— REQUIREMENT —
An exact transcription of all the entries below is required.

[Start of Attachment]

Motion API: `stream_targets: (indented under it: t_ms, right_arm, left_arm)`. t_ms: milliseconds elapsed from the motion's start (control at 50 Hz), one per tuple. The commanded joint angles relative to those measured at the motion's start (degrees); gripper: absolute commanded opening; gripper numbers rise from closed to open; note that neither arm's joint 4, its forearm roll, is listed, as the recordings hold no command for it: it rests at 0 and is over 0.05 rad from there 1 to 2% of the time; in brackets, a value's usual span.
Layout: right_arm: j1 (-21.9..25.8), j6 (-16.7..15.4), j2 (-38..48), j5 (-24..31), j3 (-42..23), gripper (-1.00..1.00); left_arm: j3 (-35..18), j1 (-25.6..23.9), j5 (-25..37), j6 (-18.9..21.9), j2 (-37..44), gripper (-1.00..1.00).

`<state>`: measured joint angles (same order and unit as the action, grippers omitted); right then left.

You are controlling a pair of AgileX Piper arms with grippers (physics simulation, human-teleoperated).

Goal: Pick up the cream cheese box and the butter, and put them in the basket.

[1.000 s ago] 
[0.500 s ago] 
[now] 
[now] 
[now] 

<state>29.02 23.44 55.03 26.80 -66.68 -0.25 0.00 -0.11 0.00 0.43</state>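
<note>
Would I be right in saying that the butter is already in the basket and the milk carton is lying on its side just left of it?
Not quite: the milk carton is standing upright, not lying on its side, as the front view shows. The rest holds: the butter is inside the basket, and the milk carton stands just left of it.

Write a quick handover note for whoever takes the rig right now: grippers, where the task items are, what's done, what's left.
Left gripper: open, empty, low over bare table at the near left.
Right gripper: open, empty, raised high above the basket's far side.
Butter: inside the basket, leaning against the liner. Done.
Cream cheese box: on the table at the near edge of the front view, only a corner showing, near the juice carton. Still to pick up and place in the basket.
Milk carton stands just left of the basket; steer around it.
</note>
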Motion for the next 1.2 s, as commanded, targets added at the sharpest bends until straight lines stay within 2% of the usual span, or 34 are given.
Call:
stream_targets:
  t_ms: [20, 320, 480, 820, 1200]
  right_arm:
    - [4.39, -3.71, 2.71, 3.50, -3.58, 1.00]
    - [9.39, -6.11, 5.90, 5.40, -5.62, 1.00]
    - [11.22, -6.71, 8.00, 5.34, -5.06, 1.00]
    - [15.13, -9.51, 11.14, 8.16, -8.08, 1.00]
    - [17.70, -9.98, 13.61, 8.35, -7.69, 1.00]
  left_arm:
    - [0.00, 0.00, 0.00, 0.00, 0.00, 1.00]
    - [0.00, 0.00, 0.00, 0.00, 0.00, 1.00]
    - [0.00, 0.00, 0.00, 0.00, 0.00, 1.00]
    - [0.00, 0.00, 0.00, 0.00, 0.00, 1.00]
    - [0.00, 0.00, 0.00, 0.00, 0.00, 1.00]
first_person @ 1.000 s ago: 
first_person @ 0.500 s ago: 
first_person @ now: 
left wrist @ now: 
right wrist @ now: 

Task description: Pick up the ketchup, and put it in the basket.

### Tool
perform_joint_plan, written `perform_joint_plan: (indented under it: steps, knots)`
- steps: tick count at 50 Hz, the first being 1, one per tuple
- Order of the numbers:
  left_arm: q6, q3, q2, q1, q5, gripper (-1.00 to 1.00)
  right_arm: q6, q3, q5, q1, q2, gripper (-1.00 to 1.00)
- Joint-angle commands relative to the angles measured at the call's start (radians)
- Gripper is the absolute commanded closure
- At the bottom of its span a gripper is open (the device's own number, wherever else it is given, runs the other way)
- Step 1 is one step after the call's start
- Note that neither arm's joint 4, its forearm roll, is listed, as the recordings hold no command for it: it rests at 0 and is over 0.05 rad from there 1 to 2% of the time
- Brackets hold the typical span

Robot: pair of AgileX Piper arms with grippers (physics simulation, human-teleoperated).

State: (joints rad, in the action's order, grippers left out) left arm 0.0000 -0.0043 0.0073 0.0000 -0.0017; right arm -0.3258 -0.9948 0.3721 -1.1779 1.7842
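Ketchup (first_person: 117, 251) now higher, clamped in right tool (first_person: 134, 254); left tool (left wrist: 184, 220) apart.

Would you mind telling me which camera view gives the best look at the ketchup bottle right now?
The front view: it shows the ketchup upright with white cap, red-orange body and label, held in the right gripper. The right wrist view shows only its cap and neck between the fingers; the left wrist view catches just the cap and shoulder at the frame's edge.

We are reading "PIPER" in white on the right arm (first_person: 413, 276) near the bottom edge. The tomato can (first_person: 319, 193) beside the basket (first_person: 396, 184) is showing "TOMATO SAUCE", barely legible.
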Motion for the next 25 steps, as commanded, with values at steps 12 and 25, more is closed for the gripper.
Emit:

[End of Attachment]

— TASK SOLUTION —
Motion API: `stream_targets: (indented under it: t_ms, right_arm, left_arm)`. t_ms: milliseconds elapsed from the motion's start (control at 50 Hz), one per tuple. The commanded joint angles relative to those measured at the motion's start (degrees); gripper: absolute commanded opening; gripper numbers rise from closed to open; note that neither arm's joint 4, its forearm roll, is listed, as the recordings hold no command for it: it rests at 0 and is over 0.05 rad from there 1 to 2% of the time; in brackets, a value's usual span.
Layout: right_arm: j1 (-21.9..25.8), j6 (-16.7..15.4), j2 (-38..48), j5 (-24..31), j3 (-42..23), gripper (-1.00..1.00); left_arm: j3 (-35..18), j1 (-25.6..23.9), j5 (-25..37), j6 (-18.9..21.9), j2 (-37..44), gripper (-1.00..1.00).

`<state>`: measured joint angles (same order and unit as the action, grippers omitted); right then left.

You are controlling a pair of AgileX Piper arms with grippers (physics simulation, human-teleoperated).

Goal: Pick up the cream cheese box and the butter, and put them in the basket.

[1.000 s ago] 
[0.500 s ago] 
[now] 
[now] 
[now] 

<state>29.02 23.44 55.03 26.80 -66.68 -0.25 0.00 -0.11 0.00 0.43</state>
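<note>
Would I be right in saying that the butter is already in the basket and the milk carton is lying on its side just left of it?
Not quite: the milk carton is standing upright, not lying on its side, as the front view shows. The rest holds: the butter is inside the basket, and the milk carton stands just left of it.

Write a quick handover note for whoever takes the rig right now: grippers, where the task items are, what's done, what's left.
Left gripper: open, empty, low over bare table at the near left.
Right gripper: open, empty, raised high above the basket's far side.
Butter: inside the basket, leaning against the liner. Done.
Cream cheese box: on the table at the near edge of the front view, only a corner showing, near the juice carton. Still to pick up and place in the basket.
Milk carton stands just left of the basket; steer around it.
</note>
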Motion for the next 1.2 s, as commanded, targets added at the sharpest bends until straight lines stay within 2% of the usual span, or 34 are given.
Call:
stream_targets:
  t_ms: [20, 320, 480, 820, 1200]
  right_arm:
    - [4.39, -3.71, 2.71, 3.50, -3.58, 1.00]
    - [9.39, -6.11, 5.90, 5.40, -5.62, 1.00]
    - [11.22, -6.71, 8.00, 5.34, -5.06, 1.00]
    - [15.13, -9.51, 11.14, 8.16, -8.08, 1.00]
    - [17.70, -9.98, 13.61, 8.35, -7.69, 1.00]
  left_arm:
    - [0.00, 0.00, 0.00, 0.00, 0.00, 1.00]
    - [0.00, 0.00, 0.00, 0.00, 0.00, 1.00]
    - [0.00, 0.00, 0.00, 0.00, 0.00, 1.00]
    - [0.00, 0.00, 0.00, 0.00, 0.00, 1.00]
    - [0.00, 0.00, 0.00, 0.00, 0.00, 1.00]
first_person @ 1.000 s ago: 
first_person @ 0.500 s ago: 
first_person @ now: 
left wrist @ now: 
right wrist @ now: 

Task description: Pick up the ketchup, and put it in the basket.

### Tool
perform_joint_plan, written `perform_joint_plan: (indented under it: steps, knots)`
- steps: tick count at 50 Hz, the first being 1, one per tuple
- Order of the numbers:
  left_arm: q6, q3, q2, q1, q5, gripper (-1.00 to 1.00)
  right_arm: q6, q3, q5, q1, q2, gripper (-1.00 to 1.00)
- Joint-angle commands relative to the angles measured at the call's start (radians)
- Gripper is the absolute commanded closure
- At the bottom of its span a gripper is open (the device's own number, wherever else it is given, runs the other way)
- Step 1 is one step after the call's start
- Note that neither arm's joint 4, its forearm roll, is listed, as the recordings hold no command for it: it rests at 0 and is over 0.05 rad from there 1 to 2% of the time
- Brackets hold the typical span

Robot: pair of AgileX Piper arms with grippers (physics simulation, human-teleoperated).

State: (joints rad, in the action's order, grippers left out) left arm 0.0000 -0.0043 0.0073 0.0000 -0.0017; right arm -0.3258 -0.9948 0.3721 -1.1779 1.7842
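Ketchup (first_person: 117, 251) now higher, clamped in right tool (first_person: 134, 254); left tool (left wrist: 184, 220) apart.

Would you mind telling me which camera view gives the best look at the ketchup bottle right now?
The front view: it shows the ketchup upright with white cap, red-orange body and label, held in the right gripper. The right wrist view shows only its cap and neck between the fingers; the left wrist view catches just the cap and shoulder at the frame's edge.

We are reading "PIPER" in white on the right arm (first_person: 413, 276) near the bottom edge. The tomato can (first_person: 319, 193) beside the basket (first_person: 396, 184) is showing "TOMATO SAUCE", barely legible.
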Motion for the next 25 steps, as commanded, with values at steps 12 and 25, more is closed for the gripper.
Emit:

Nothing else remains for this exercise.